To avoid conflicts when just two pickups are active and one is in parallel and the other in series mode, we always resolve this conflict by putting them both in parallel.

When two pickups are in parallel and the other in series, we link the output of the two parallel pickups to the input of the series pickup, to have combos as (N + M) & B, (N + B) & M  or (M + B) & B.

If you think on the switching possibilities you have, for neck switch 3 posibilities for each pickup wire.
Taking into account every pickup wire except bridge's negative wire, we have the following combinations:
3 * 5 = 15 combinations, in a first decission level.

Now, for each of those combinations (related to the neck switch), we can have 3 more possibilites on the middle switch. That would give us 15 * 3 = 45 new combinations, in a second decission level.

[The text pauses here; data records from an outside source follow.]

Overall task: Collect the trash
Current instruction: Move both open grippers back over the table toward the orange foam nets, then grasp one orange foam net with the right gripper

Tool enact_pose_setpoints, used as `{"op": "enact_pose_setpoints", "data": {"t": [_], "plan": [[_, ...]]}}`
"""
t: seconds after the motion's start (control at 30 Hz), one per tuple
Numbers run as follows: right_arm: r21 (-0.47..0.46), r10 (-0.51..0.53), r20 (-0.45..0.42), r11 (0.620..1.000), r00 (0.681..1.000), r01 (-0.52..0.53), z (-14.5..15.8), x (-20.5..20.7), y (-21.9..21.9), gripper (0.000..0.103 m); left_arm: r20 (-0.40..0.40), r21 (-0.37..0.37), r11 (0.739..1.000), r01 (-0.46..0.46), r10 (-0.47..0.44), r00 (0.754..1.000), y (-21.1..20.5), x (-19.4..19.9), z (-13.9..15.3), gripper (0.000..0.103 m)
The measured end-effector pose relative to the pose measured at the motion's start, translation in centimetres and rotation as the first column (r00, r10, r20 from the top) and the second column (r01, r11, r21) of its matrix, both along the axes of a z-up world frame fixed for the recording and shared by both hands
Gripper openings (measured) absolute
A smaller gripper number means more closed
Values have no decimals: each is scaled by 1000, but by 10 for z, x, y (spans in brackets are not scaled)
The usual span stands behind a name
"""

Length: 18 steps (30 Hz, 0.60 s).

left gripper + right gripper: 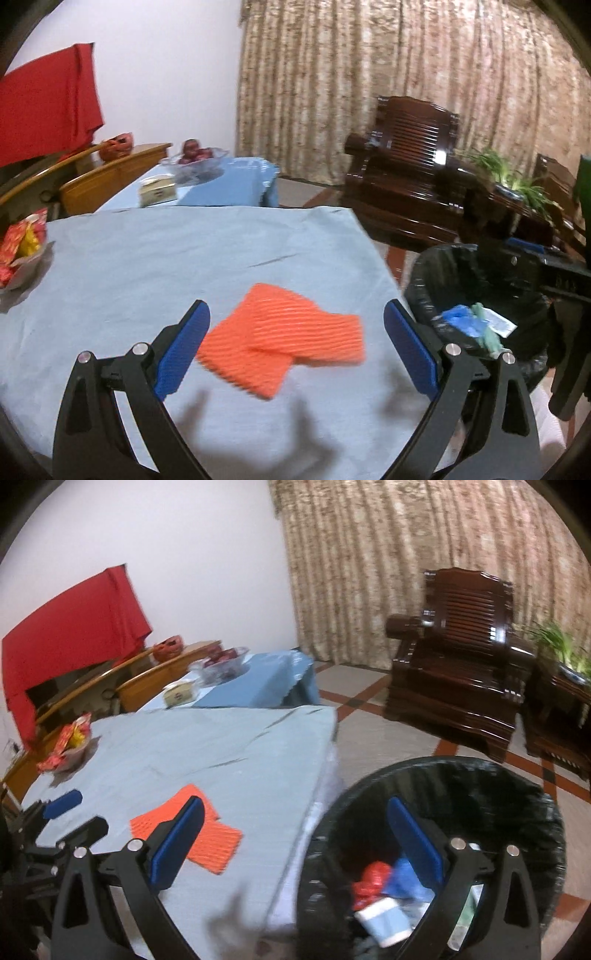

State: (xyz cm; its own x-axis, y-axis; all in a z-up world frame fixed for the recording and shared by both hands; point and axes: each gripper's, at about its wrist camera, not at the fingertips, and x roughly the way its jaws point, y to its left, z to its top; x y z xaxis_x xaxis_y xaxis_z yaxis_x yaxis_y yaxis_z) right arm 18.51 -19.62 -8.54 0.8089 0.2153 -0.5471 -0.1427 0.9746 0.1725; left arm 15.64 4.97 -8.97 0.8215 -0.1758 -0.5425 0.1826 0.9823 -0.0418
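Note:
An orange foam net [284, 334] lies flat on the light blue tablecloth [166, 258], between and just ahead of the fingers of my left gripper [295, 325], which is open and empty. The same orange net [218, 840] shows in the right wrist view, partly behind a blue finger pad [177, 845]. My right gripper [295, 821] hangs open and empty over the black-lined trash bin [524, 812] beside the table. Red, blue and white trash [384, 897] lies in the bin. The left gripper [75, 814] appears at the lower left of that view.
A bowl of red and yellow snack packets [20, 251] sits at the table's left edge. Behind are a second blue-covered table with a tissue box [157, 190] and fruit bowl [194, 157], a dark wooden armchair [461, 661], a plant [509, 177] and curtains.

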Motion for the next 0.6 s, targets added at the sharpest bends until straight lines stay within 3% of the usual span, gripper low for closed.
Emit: {"op": "enact_pose_setpoints", "data": {"t": [0.37,0.6], "plan": [[-20,126,-65,992,990,-128,-37,29,74,97,-32,27,990,-139,140,990,62,15,-19,93],[-55,157,-129,985,979,-165,-70,49,104,97,-68,37,983,-179,181,981,78,25,-38,93]]}}
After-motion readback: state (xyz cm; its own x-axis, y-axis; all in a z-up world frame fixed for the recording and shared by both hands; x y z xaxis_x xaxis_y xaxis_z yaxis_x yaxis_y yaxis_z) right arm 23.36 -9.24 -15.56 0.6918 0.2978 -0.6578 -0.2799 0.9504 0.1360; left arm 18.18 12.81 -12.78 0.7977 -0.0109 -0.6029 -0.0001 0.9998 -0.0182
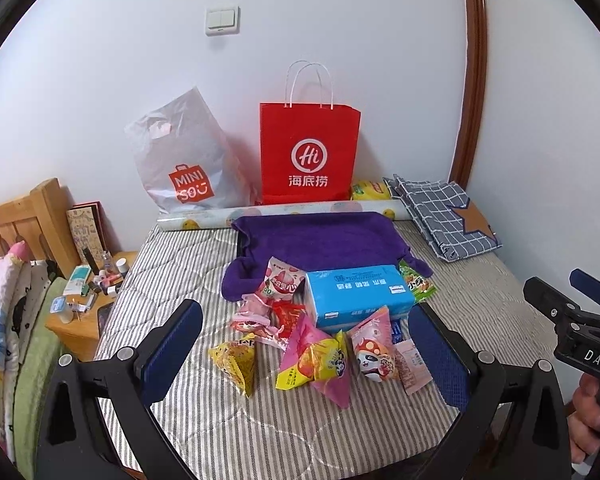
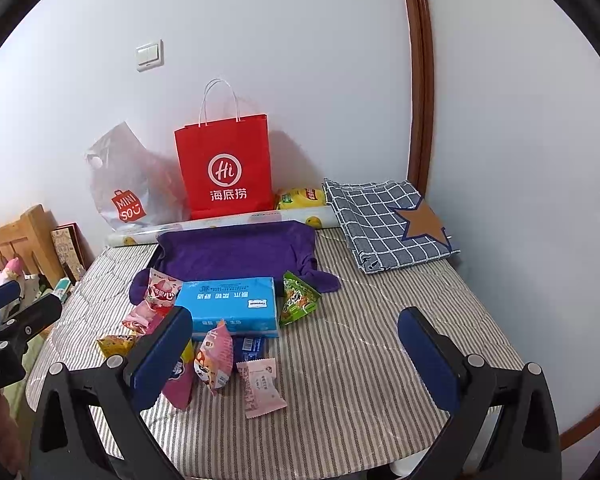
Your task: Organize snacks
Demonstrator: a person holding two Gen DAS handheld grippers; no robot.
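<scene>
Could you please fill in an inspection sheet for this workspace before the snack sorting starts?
Surface: striped bed cover, bare on the right half.
Job's things: snack packets scattered in front of a blue tissue box; a green packet leans beside the box; a pale pink packet lies apart.
Clutter: purple cloth, folded checked fabric, paper roll.
Containers: red paper bag upright at the wall; grey plastic bag leaning beside it.
Grippers: left gripper open over the packets; right gripper open, holding nothing.
Cables: nothing seen.
Surroundings: white wall, light switch, cluttered wooden nightstand on the left.
</scene>
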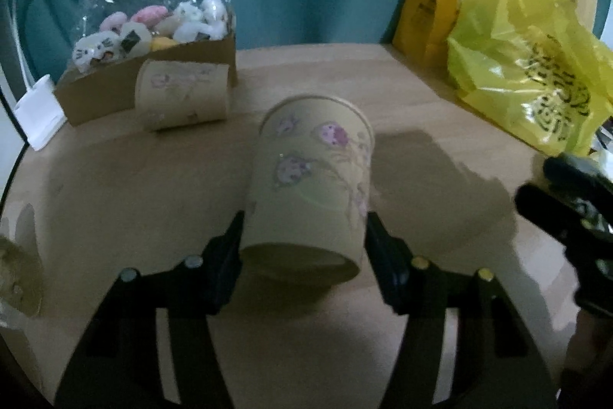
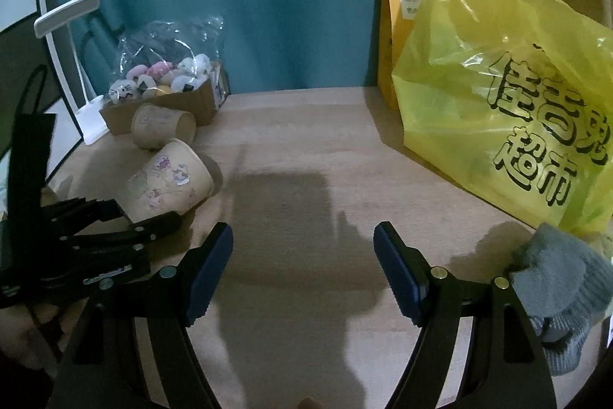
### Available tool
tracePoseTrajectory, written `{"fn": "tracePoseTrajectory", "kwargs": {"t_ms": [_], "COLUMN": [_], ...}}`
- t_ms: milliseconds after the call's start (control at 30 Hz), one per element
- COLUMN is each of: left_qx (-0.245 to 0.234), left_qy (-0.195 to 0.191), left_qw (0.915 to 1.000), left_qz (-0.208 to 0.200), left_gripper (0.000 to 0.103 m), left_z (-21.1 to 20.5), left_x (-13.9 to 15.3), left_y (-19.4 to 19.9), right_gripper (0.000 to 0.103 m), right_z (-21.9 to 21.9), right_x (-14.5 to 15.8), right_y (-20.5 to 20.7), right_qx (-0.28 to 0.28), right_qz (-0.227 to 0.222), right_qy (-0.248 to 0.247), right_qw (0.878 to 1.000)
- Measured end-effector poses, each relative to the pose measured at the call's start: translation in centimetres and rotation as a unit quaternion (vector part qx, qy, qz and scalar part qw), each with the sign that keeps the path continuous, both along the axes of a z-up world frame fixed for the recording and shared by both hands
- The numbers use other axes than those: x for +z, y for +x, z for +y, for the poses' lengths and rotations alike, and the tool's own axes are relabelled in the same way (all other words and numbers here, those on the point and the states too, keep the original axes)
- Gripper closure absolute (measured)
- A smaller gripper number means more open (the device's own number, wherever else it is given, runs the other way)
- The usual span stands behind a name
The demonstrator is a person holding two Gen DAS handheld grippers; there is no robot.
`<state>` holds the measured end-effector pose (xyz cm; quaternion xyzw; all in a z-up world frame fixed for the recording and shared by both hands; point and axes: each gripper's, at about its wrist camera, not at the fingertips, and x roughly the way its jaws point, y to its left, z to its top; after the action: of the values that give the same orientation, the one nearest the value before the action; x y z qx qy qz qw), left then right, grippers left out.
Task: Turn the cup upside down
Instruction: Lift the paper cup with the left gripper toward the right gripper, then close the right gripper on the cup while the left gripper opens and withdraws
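A beige paper cup with pink flower print (image 1: 310, 186) is held in my left gripper (image 1: 304, 236). The jaws are shut on its lower wall near the base. The cup is tilted, its base toward the camera and its rim pointing away and down toward the wooden table (image 1: 345, 75). The same cup (image 2: 168, 179) shows at the left of the right wrist view, tilted in the left gripper's black fingers (image 2: 153, 225). My right gripper (image 2: 302, 255) is open and empty above the table (image 2: 306, 125).
A second paper cup (image 1: 184, 94) lies on its side by a cardboard box of wrapped toys (image 1: 153, 37). A yellow plastic bag (image 2: 509, 110) and an orange box (image 2: 402, 14) stand at the right. A grey cloth (image 2: 559, 286) lies by the right finger.
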<state>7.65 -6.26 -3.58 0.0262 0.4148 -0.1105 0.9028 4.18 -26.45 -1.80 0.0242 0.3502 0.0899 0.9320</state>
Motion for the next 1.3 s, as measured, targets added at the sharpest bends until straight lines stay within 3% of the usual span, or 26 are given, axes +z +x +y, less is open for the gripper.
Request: {"fn": "tracePoseTrajectory", "kwargs": {"t_ms": [567, 1300], "left_qx": [-0.036, -0.044], "left_qy": [-0.006, -0.021], "left_qw": [0.9993, 0.9988], "left_qz": [-0.004, -0.001], "left_gripper": [0.043, 0.042], "left_z": [-1.2, -2.2], "left_x": [0.5, -1.6], "left_y": [-9.6, -12.9], "right_gripper": [0.024, 0.024], "right_z": [0.9, 0.3], "right_x": [0.6, -1.2], "right_y": [-6.1, -9.5], "right_qx": [-0.002, -0.011], "right_qz": [-0.017, -0.018], "right_qy": [-0.005, -0.011], "right_qw": [1.000, 1.000]}}
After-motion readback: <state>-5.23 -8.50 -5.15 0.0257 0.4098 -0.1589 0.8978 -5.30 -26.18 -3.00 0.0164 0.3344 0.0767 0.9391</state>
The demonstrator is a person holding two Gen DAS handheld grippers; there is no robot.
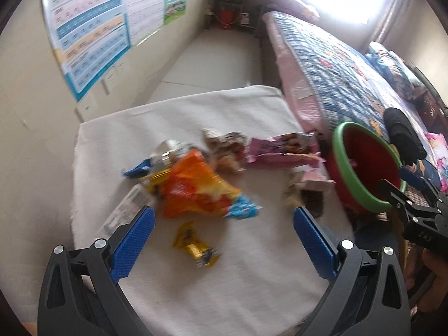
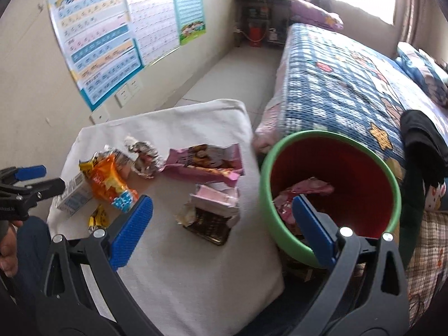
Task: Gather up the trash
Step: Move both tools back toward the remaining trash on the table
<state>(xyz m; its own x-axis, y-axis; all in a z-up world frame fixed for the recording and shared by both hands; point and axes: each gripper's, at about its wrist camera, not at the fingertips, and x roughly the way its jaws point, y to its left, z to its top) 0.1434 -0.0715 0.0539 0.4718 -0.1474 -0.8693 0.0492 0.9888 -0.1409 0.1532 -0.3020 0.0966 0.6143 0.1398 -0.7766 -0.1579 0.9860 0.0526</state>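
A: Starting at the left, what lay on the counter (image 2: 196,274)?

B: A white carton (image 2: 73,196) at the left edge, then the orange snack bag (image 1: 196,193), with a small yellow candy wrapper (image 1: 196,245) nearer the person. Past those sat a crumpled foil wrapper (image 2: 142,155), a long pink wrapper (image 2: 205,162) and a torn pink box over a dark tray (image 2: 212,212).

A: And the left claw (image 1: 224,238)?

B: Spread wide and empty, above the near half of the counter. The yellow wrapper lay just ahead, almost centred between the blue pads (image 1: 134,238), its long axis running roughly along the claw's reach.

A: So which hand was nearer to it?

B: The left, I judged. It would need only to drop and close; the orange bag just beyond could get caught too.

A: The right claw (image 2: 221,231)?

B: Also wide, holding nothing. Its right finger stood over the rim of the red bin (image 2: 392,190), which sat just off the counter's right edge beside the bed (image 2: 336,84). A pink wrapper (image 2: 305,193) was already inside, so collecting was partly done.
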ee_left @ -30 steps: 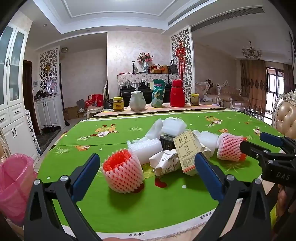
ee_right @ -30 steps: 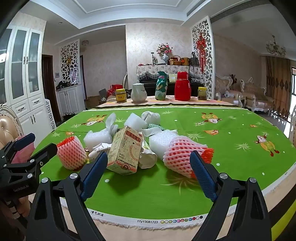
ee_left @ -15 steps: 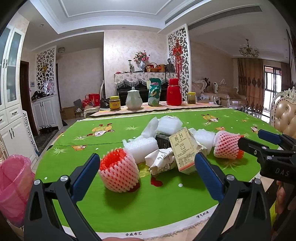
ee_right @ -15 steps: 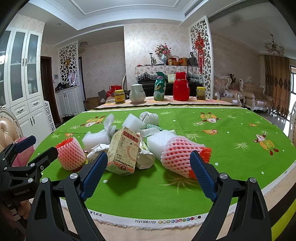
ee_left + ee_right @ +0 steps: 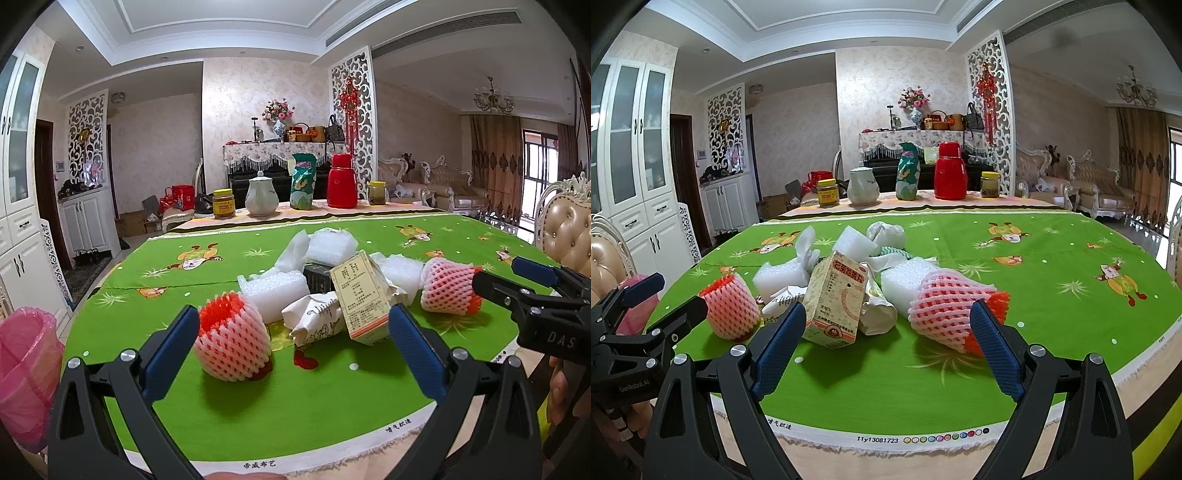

Each of those 45 combinations will branch in three new more possibilities on the bridge' switch, which would represent 45 * 3 = 135 different combinations in total.

So, imagine all this like a decission three were, for each pickup wire, we can take three decisions in a first level and, every of those first level decisions will need three more decisions at a second level and, for each of those decisions, we will still need to take three more decisions at the third and last level.
So 5 wires * 3 (first level) * 3 (second level) * 3 (third level) = 135 combinations (note: bridge's negative is always ground so, it doesn't count as a wire for decision).

For each decision we would need two poles of same switch so, this would give us the following needs:
First switch: 5 wires * 2 poles-a-wire = 10 poles, 3 throws.
Second Switch: 2 poles for each throw of the first switch: 30 x 2 = 60 poles
Third Switch 2 poles for each throw of the second switch 60 x 2 = 120 poles.

This is just crazy. Don't?.
That's why for each complex design, a decision table is the best tool you can use and, the decision table comes always BEFORE starting your wiring design.

The Decision Table

There are some wiring projects were options are so clear and standard that I don't use a decision table but, when things start to go weird, I always prepare a Decision Table BEFORE starting diagramming.
The aim of such a table is to put together repeatitive combinations so we can reduce the switching possibilities, combining together some cases.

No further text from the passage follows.